[Opening EXERCISE INPUT section]

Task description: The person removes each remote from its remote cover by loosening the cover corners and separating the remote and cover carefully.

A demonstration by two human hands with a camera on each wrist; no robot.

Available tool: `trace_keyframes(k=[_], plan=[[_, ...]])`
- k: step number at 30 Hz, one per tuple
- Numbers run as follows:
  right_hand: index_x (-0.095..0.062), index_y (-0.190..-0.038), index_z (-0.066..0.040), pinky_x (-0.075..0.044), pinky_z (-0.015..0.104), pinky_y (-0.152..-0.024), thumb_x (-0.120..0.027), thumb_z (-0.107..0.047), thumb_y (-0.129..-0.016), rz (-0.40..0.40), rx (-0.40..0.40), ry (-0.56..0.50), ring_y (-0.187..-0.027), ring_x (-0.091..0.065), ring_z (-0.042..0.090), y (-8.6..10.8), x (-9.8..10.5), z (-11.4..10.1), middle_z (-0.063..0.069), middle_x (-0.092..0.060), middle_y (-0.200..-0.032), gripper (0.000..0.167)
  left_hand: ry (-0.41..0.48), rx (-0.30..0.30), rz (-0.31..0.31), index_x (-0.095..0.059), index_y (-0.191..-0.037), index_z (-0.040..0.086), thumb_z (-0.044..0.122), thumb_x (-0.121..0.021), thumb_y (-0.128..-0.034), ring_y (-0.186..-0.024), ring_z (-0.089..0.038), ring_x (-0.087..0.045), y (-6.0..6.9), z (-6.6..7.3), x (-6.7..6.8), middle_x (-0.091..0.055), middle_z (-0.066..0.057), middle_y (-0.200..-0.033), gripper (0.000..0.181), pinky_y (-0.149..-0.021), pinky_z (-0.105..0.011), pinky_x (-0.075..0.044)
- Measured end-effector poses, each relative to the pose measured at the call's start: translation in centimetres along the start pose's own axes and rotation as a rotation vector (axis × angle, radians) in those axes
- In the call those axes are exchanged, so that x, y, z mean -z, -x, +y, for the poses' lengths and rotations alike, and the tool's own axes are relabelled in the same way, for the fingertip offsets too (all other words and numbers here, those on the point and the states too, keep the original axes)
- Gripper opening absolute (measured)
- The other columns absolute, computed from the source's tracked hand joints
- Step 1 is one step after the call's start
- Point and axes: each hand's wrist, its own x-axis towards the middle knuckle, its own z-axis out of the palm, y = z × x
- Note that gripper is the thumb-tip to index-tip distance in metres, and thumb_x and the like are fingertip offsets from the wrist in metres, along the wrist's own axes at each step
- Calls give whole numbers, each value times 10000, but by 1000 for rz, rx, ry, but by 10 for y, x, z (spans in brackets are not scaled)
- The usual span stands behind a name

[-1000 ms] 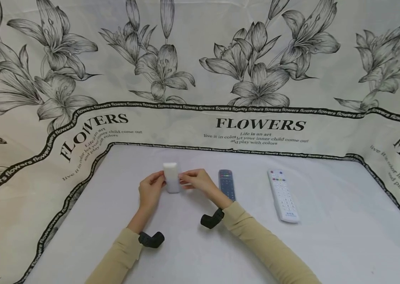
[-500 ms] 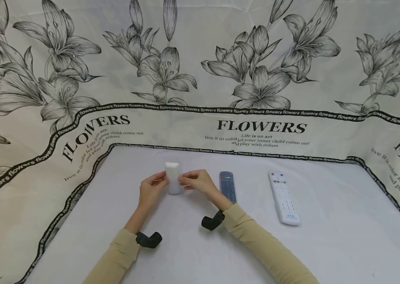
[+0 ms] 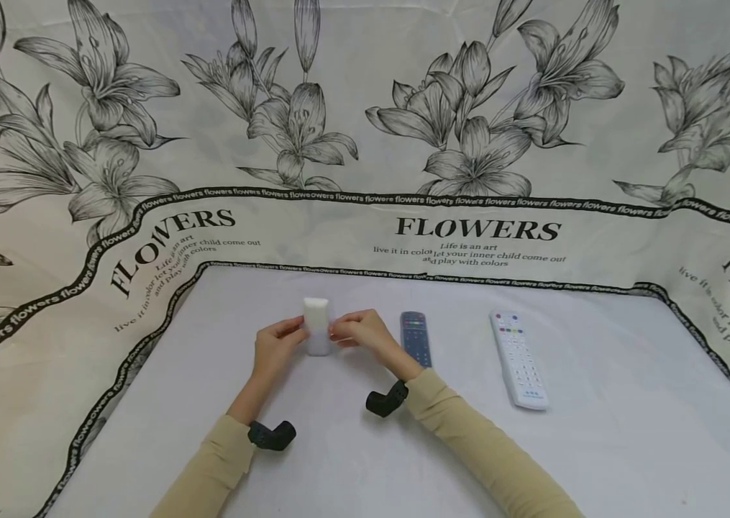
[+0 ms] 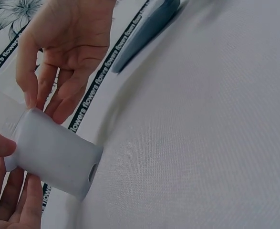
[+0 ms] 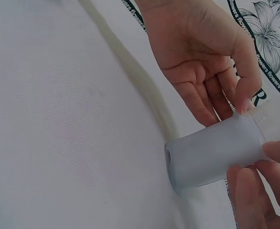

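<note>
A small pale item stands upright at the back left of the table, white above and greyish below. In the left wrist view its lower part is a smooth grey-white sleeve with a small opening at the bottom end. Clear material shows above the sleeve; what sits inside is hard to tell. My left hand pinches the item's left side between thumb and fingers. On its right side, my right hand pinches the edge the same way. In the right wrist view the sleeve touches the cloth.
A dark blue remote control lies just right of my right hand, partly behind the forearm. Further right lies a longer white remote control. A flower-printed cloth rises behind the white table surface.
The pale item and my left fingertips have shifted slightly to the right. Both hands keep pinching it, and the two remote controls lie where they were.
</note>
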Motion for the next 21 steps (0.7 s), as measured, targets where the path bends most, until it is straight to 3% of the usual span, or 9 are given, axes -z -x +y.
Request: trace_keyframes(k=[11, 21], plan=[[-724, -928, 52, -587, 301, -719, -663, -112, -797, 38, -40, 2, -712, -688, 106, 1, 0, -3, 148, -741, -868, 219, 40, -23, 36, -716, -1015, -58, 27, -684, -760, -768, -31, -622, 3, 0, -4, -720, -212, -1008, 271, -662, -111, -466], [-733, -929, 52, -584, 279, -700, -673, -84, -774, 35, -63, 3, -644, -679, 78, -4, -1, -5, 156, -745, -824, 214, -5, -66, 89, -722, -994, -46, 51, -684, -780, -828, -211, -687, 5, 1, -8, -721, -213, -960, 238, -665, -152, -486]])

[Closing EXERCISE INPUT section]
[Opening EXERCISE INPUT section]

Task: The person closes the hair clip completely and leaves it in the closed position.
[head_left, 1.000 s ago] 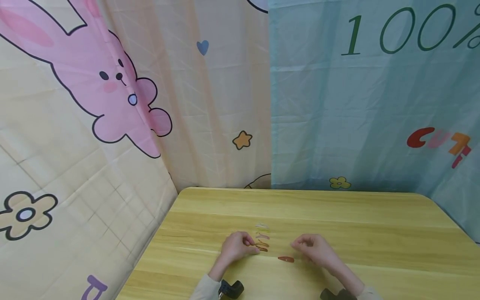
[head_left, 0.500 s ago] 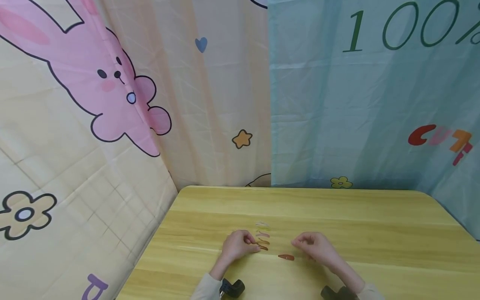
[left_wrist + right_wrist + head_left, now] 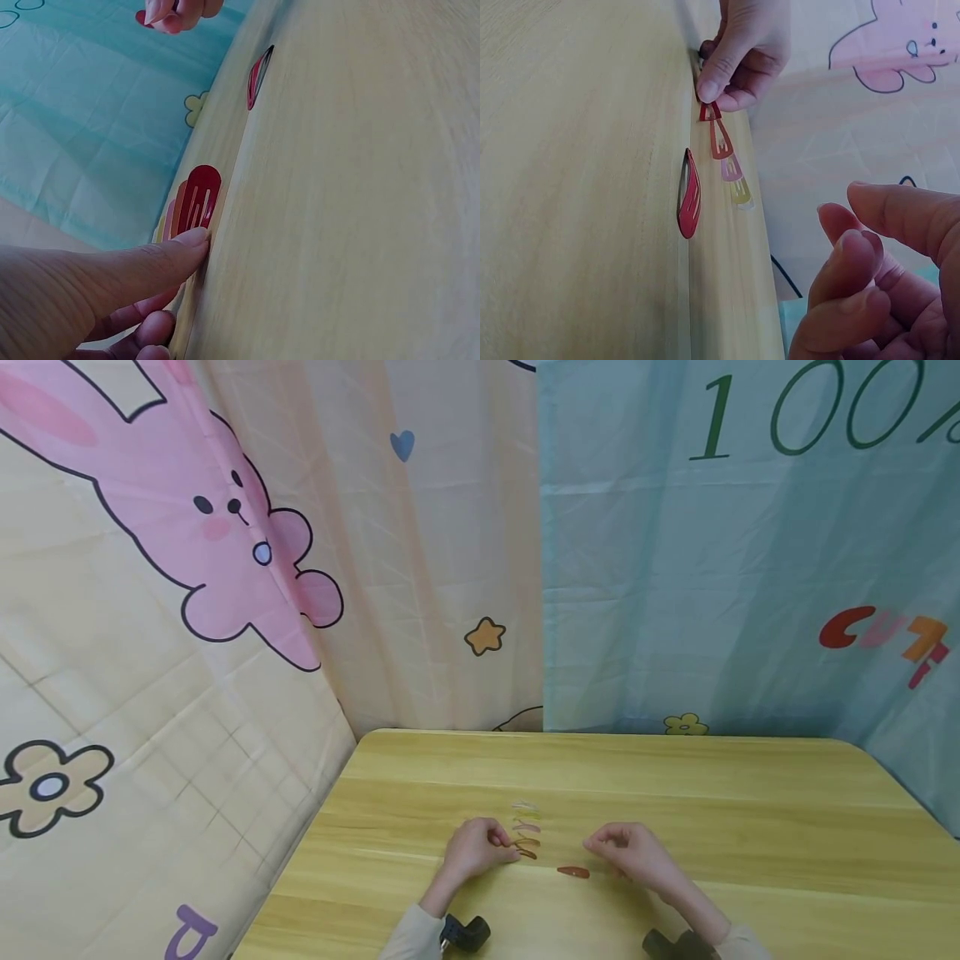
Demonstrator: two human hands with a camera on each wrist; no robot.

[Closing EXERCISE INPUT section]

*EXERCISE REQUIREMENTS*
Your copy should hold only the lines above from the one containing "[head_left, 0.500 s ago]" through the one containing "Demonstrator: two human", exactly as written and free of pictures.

*WRITTEN SOLUTION*
[head_left, 0.500 s ago] 
[left_wrist + right_wrist + head_left, now] 
Demonstrator: two human hands with a camera on each wrist; no robot.

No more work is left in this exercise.